WHAT YOU SHOULD DO
Reproduce the listing in its entirety. Do not reproduce the pictures.
-- DATA PROVIDED follows --
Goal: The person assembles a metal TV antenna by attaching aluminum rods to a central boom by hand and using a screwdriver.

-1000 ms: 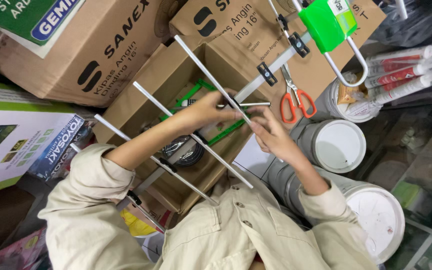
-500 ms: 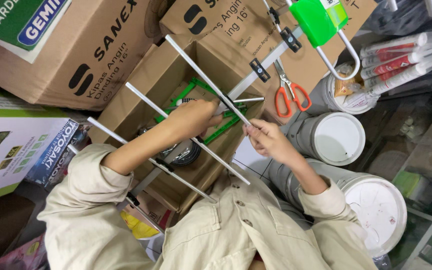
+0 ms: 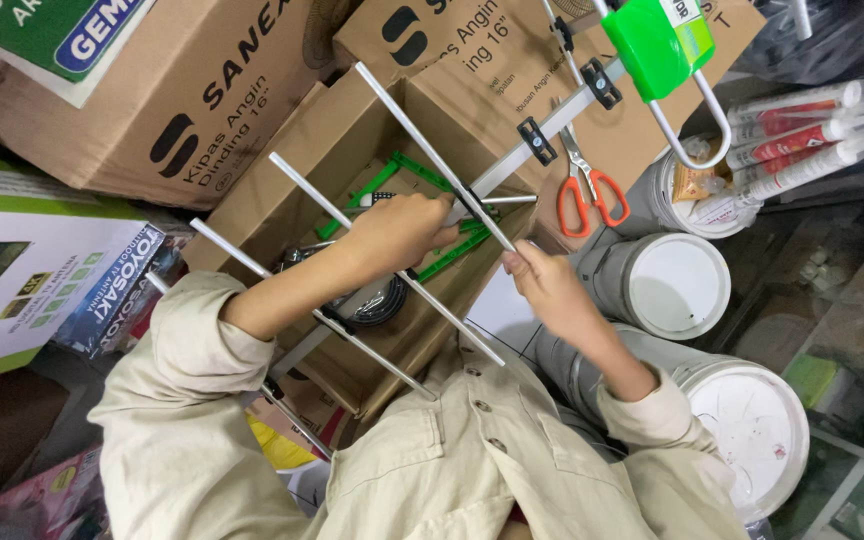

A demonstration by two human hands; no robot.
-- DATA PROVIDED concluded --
SOLUTION TO THE EXERCISE
Goal: The person assembles a metal TV antenna by attaching aluminum rods to a central boom by hand and using a screwdriver.

-1000 ms: 
-500 ms: 
+0 ms: 

A demonstration by two human hands; no robot.

Reply complete, and nothing else is required.